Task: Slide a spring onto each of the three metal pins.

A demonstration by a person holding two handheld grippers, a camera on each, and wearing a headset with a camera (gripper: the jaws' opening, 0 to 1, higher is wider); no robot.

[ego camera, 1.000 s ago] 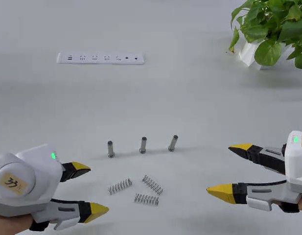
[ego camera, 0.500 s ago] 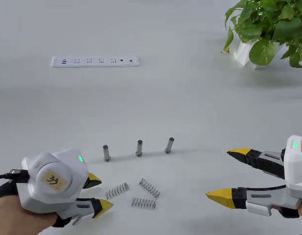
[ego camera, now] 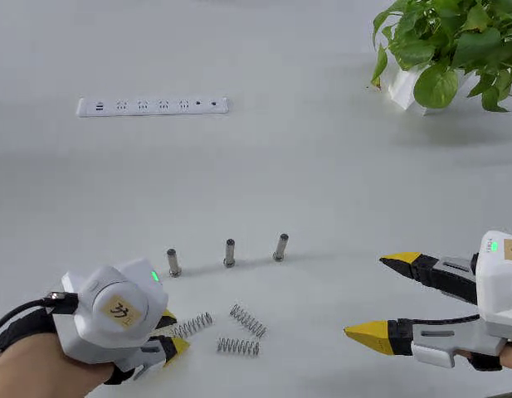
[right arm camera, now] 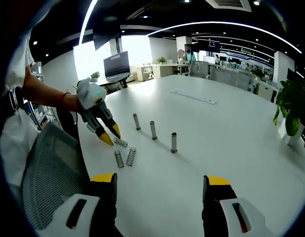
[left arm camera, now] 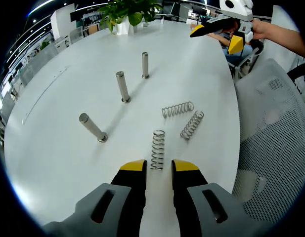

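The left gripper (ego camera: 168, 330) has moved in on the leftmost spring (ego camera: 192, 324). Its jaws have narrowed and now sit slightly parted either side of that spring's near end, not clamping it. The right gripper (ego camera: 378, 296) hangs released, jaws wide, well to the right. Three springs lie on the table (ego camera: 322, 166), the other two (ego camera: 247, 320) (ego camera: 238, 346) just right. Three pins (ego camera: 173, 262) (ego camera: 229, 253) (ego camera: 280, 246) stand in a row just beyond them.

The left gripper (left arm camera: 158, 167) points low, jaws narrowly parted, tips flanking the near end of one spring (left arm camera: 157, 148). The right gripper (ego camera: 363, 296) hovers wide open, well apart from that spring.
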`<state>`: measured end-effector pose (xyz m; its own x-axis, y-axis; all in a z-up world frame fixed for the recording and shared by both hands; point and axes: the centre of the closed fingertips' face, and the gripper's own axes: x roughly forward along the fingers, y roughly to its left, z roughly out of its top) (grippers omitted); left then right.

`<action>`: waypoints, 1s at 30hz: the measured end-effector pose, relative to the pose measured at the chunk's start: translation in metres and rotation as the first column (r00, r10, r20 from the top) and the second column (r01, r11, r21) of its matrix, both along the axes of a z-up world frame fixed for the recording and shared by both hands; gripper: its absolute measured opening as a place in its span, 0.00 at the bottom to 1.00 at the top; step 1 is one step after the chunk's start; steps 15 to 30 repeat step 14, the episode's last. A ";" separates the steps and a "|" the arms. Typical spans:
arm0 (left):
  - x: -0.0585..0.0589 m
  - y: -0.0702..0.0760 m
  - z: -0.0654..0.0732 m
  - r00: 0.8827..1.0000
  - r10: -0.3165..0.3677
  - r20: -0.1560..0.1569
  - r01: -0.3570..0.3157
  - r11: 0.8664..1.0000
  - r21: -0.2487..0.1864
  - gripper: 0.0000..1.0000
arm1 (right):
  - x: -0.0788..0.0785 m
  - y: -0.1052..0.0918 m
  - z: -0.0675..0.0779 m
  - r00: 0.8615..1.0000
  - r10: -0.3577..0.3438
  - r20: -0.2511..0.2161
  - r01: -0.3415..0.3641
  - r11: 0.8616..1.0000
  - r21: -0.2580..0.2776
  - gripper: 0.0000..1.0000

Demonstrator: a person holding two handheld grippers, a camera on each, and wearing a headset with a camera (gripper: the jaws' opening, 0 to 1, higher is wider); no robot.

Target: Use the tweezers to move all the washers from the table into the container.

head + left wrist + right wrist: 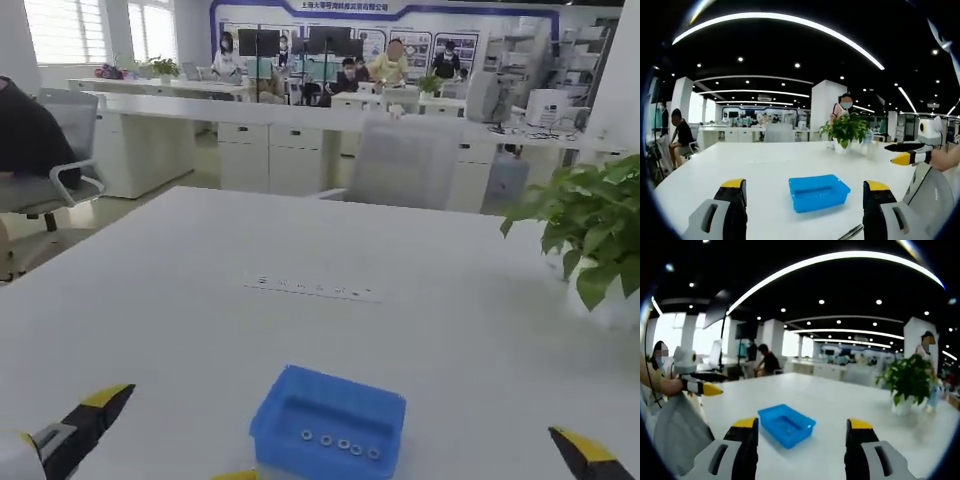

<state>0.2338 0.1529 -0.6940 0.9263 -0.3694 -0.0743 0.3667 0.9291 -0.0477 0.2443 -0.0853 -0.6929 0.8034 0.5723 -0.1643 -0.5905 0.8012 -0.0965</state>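
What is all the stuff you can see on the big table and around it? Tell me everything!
container: one, blue, near side of the table
washers: five, silvery, in a row inside the container
label strip: one, pale, mid-table beyond the container
plant: one, green, right side of the table
table: one, white, under it all
chairs: two, grey, one past the far edge, one at the left
people: several, at the far desks
left claw: one, black with yellow tips, open
right claw: one, black with yellow tips, open
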 end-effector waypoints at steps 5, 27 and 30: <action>0.001 0.005 -0.001 1.000 0.029 -0.007 -0.029 0.999 -0.019 0.99 | -0.005 0.005 0.002 0.999 0.034 0.012 -0.034 0.999 -0.003 0.67; 0.000 -0.002 -0.002 1.000 0.005 -0.013 -0.006 1.000 -0.025 0.99 | -0.011 0.008 -0.004 0.996 0.086 -0.010 -0.086 0.996 -0.023 0.63; 0.000 -0.002 -0.002 1.000 0.005 -0.013 -0.006 1.000 -0.025 0.99 | -0.011 0.008 -0.004 0.996 0.086 -0.010 -0.086 0.996 -0.023 0.63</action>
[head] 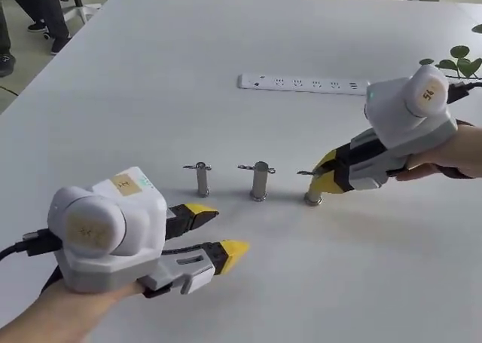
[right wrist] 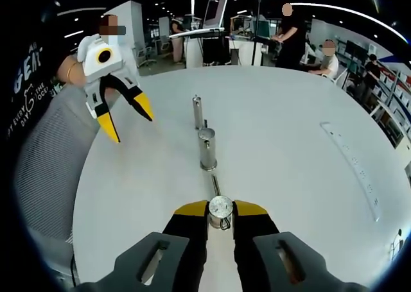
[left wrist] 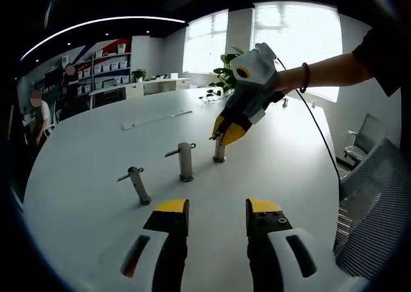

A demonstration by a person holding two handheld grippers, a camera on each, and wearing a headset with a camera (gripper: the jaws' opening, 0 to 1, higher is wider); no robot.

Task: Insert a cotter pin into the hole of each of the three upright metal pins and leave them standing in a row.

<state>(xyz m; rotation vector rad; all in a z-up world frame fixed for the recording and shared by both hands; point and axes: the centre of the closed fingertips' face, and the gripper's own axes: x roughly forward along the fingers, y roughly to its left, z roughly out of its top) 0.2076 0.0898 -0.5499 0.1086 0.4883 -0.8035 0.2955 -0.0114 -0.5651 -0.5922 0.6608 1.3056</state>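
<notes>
white table [head: 226, 56] stretches away to a power strip [head: 301, 83] near its far edge. nearer the person, the three metal pins stand upright in a row, set apart from one another. the first pin [head: 202, 179] and the middle pin [head: 259, 181] each carry a wire through the hole near the top. at the third pin [head: 313, 198] the cotter pin [head: 305, 173] juts out on the side facing the row, so it seems to be through or nearly so.

the right gripper [head: 322, 179] reaches in from the side at a downward slant, its tips level with the hole, likely so the wire runs straight along the bore. in the right gripper view its jaws are drawn in narrow against both sides of the third pin's head, with the wire's loop between them just behind it. whether they also pinch the wire cannot be told.

the left gripper [head: 226, 228] hangs low over the table in front of the row, well apart from it. its jaws are spread wide and hold nothing, probably kept clear of the standing pins.
</notes>
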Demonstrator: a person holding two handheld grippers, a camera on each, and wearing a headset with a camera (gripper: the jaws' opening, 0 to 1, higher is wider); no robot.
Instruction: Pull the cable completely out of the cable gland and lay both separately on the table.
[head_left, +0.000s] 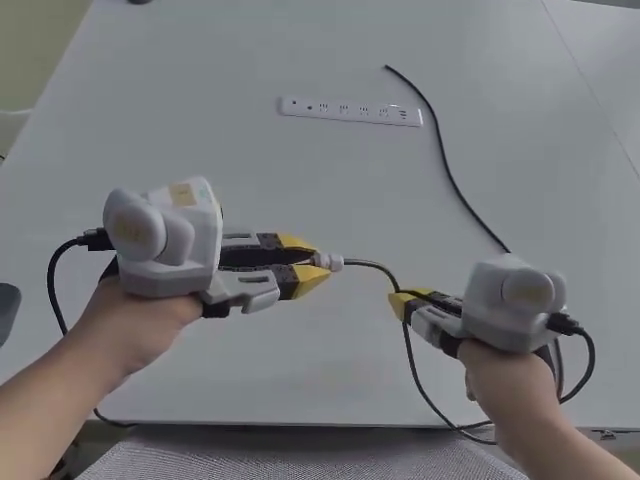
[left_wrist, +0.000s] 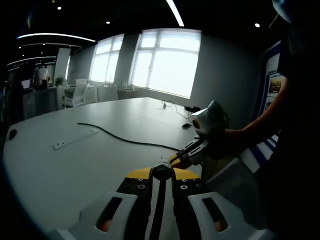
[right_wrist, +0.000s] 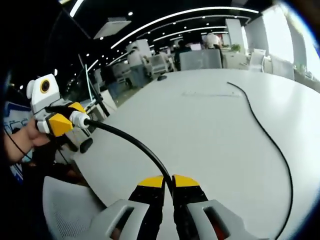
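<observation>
1. Head view, table (head_left: 300, 180): white, below both grippers and the held parts.
2. Black cable (head_left: 372, 268): bridging the gap between the grippers in a slack curve, running roughly left to right.
3. Grippers: left gripper (head_left: 315, 262) clamped on the cable gland (head_left: 331, 263); right gripper (head_left: 402, 300) clamped on the cable, near the gland.
4. Pale cable gland: at the left tips, bore aimed toward the right gripper, cable not yet out. Probable requirement: draw apart along this axis, right side pulling.
</observation>
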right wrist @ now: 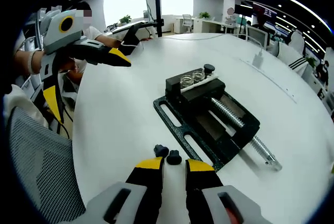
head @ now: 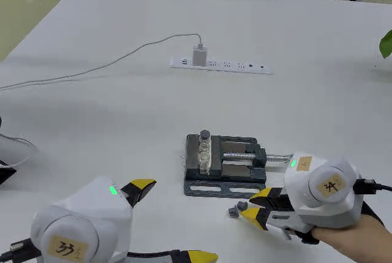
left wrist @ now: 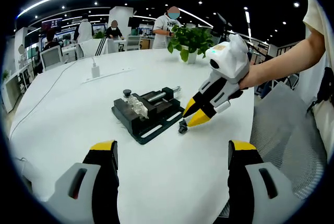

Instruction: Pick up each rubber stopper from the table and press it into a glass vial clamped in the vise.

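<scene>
Rubber stoppers (right wrist: 160,151), two small dark knobbed plugs, are lying on the smooth white table (head: 92,110), just beside the slotted base edge of the black metal vise (head: 226,171). That vise is clamping a row of clear glass vials (head: 204,156), the end one capped dark. The right gripper (right wrist: 175,165) is hovering at the stoppers, its yellow-tipped jaws slightly apart and gripping nothing. The left gripper (head: 173,220) is hanging well away from the vise with its jaws spread wide, and broad tabletop is lying between them.
</scene>
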`<state>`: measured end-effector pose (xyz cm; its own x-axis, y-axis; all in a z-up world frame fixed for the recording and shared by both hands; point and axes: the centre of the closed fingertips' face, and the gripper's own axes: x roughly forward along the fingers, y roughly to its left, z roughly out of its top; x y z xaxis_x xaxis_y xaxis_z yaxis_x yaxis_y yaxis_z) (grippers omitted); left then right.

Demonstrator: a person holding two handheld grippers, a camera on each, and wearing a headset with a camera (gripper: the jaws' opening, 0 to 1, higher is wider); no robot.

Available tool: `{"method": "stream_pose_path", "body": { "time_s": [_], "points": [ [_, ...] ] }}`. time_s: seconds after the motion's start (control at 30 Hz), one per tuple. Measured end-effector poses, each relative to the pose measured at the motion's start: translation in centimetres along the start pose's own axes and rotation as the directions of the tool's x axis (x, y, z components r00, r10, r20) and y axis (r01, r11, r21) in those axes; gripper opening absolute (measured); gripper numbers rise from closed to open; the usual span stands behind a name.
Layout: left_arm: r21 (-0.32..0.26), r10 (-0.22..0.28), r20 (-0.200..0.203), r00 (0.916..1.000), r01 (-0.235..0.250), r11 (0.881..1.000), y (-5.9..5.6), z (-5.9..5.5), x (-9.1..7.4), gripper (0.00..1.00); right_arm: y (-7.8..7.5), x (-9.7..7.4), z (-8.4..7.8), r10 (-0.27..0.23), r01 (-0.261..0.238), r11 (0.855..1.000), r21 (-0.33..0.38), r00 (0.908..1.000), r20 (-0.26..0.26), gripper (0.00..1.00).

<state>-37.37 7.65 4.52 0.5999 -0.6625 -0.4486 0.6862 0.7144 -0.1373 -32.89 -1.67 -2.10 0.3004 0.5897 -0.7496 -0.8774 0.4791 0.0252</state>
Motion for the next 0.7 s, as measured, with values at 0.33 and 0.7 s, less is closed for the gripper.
{"method": "stream_pose_path", "body": {
  "time_s": [0.33, 0.7],
  "points": [
    [-0.005, -0.004, -0.006, 1.0000, 0.004, 1.000, -0.05, -0.30, 0.15, 0.86, 0.18, 0.36, -0.03, 0.010, -0.010, 1.000, -0.002, 0.9999, 0.003, 0.10],
    [-0.006, -0.007, -0.007, 1.0000, 0.006, 1.000, -0.02, -0.39, 0.22, 0.85, 0.15, 0.36, -0.02, 0.019, -0.019, 1.000, -0.009, 0.9998, 0.002, 0.08]
  ]
}}
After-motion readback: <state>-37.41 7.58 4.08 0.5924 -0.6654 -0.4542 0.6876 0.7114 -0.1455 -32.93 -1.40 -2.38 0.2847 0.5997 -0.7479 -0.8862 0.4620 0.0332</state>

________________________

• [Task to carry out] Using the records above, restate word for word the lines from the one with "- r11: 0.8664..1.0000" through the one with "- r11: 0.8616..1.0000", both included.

• [Answer space]
  - r11: 0.8664..1.0000
  - r21: -0.2487..0.1864
  - gripper: 0.0000..1.0000
arm1 (right):
  - x: -0.0788..0.0785 m
  - y: -0.1052..0.0918 m
  - z: -0.0675..0.0779 m
  - r00: 0.8615..1.0000
  - r10: -0.3577..0.3438
  - r20: -0.2511..0.2161
  - r01: -0.3415..0.3641
  - r11: 0.8616..1.0000

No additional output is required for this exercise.